While it is possible to do image annotating yourself, it’s almost guaranteed to save on resources if the annotating work is handled by trained professionals, if you outsource the image annotation.
Image annotation is a long and complex process, often the most difficult part of training an image recognition AI. Even when using labeling tools intended to expedite the tagging/annotation process, labeling a single image can take minutes and tagging a whole dataset, like the famous COCO (Common Objects In Context) dataset, could take tens of thousands of hours. Given how long it may take to annotate a single image, it is important to maintain a balance of both speed and accuracy.
Microwork has various procedures and strategies to ensure that both precision and speed are preserved. Taggers monitor the length of time it takes them to complete a task, so they can get an idea of their average speed. In terms of ensuring accuracy, taggers are able to have any questions they have about a tag answered by experts available in different chat rooms. The taggers also receive constant feedback from the quality assurance team, which makes them aware of any issues they should pay attention to.
The more experience a tagger has, the quicker the tagging process will go. Certain skills can only be gained through experience, and Microwork taggers have experience annotating many different images and objects, including fashion sets, logos, traffic, plants, furniture, food and a variety of household objects.
Quality Assurance is the final phase of the image annotation process. During Quality Assurance the tasks completed by the annotators are reviewed by professionals who will check for completeness and accuracy. The Quality Assurance professional has to check all the various annotation components, double checking the boundary boxes, classes, and attributes associated with the garments and image. The Quality Assurance member will correct for any mistakes, deleting any improper tags and adding new tags to anything that requires it.
Another benefit of having well trained QA agents is that they can take part in a dialogue between the QA end of the process and the image annotators. When the QA team member is correcting for mistakes in an image or editing boundary boxes, they can open a chat with a tagger and provide quick feedback to the tagger. On the other end, a tagger can direct any questions they have to members of the QA team. This two-way feedback process helps to ensure that images are properly annotated as they move through the pipeline and that any changes the customer requests are quickly implemented.
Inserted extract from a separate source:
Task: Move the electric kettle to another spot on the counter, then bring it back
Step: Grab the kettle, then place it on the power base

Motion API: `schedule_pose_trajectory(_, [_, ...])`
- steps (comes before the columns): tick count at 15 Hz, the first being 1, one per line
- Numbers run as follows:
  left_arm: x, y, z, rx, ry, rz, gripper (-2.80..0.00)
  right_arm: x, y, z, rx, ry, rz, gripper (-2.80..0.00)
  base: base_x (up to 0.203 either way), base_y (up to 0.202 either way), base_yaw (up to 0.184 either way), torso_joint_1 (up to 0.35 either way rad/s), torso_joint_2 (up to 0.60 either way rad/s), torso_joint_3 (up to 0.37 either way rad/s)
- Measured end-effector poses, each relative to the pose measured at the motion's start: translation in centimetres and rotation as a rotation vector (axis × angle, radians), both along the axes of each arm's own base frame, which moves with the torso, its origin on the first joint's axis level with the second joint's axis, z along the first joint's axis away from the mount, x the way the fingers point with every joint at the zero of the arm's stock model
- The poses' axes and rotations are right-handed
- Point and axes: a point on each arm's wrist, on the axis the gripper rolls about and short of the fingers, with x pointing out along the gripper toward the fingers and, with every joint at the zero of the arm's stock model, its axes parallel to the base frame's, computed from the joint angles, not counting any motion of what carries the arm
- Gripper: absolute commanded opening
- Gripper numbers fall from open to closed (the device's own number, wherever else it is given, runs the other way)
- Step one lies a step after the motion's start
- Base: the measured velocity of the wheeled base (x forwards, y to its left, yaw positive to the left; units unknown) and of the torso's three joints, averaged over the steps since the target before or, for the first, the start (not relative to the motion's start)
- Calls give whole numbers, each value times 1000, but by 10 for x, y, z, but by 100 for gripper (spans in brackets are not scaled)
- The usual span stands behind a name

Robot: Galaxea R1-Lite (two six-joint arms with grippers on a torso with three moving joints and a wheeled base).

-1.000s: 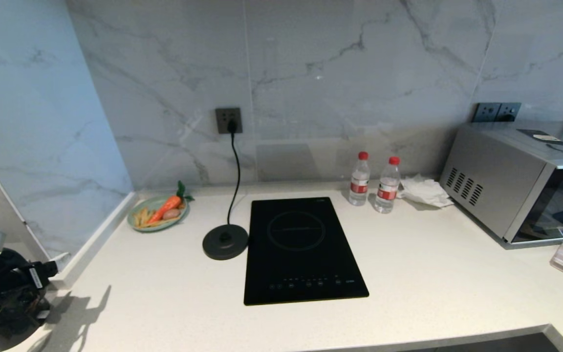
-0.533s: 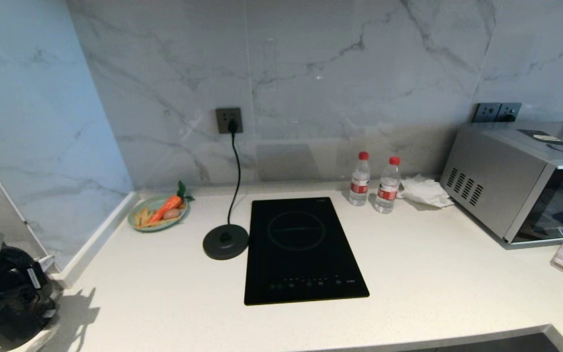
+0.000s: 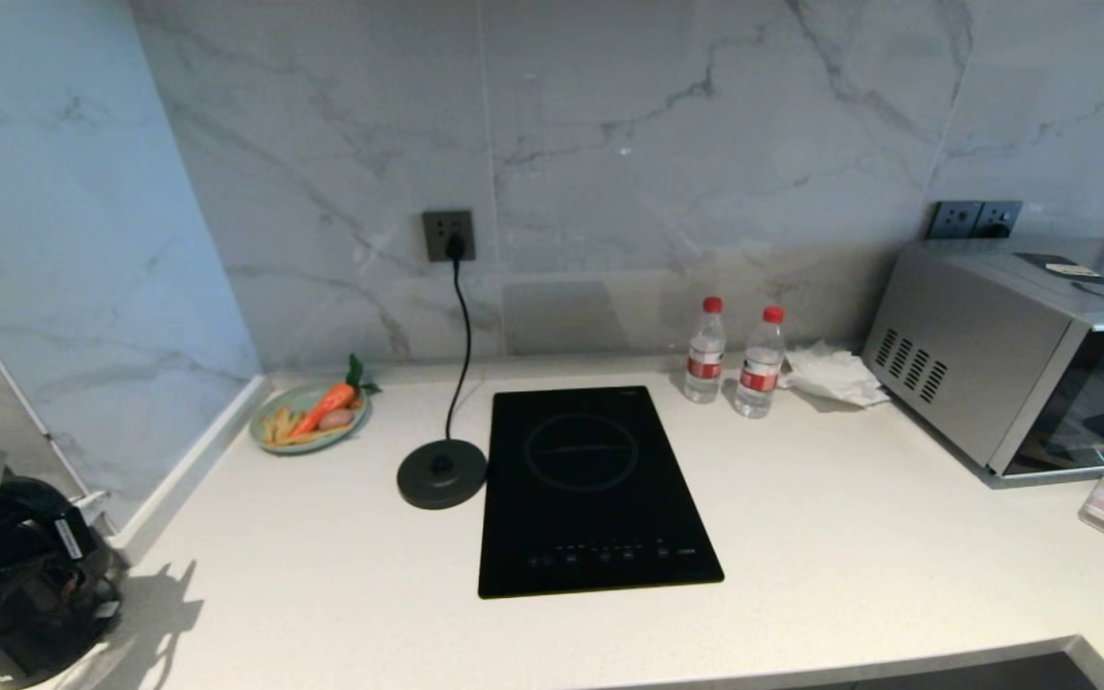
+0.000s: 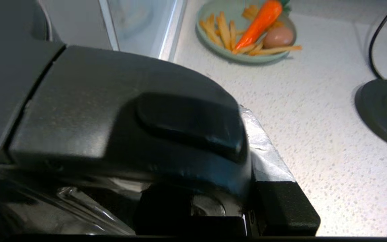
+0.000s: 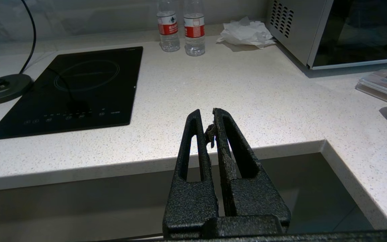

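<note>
While the left arm sat at the head view's lower-left corner, the electric kettle (image 3: 30, 642) stood under it on the counter (image 3: 849, 537), well left of and nearer than the base disc (image 3: 442, 474).

Left wrist: the left gripper (image 4: 193, 208) was closed on the kettle's handle. One taped finger (image 4: 281, 205) pressed its side, the other was hidden.

Right wrist: the right gripper (image 5: 207, 114) was fully closed and empty, off the counter's front edge, well right of the disc.
</note>
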Motion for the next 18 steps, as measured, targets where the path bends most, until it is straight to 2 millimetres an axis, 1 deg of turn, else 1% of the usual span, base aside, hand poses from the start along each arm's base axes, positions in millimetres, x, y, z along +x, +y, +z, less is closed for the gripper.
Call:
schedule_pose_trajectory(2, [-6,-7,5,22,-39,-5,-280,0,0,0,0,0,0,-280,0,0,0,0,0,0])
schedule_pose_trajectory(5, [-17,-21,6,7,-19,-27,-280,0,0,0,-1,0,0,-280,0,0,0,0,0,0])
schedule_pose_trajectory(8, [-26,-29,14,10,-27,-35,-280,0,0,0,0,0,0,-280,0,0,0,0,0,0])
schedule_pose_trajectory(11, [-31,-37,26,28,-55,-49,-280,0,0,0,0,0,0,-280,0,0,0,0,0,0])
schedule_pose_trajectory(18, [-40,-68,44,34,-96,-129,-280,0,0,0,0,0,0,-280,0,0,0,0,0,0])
Microwork trains workers for both speed and precision, helping them maintain both. There are many design and development factors that must be taken into account during the image annotation process. The training process for Microwork taggers enables them to account for the design considerations, and the QA team can ensure that all images are annotated to the customer’s satisfaction. A communication pathway runs between the QA team to the client on one end and the tagging team on the other end. This enables prompt feedback and lets the team quickly adapt to any changes in the customer’s desires.
Microwork aims to treat its clients and workers fairly, helping resolve any issues that either group may be having. Workers who have problems with a task are always able to reach out for help, and they are given intensive training and continued support to help them achieve peak performance. Microwork is also constantly updating its tools and improving the annotation pipeline, making sure the process is always utilizing the best resources available. Outsourcing your image annotation to Microwork ensures your data is annotated with consistent speed, accuracy, and careful consideration of details based on your feedback.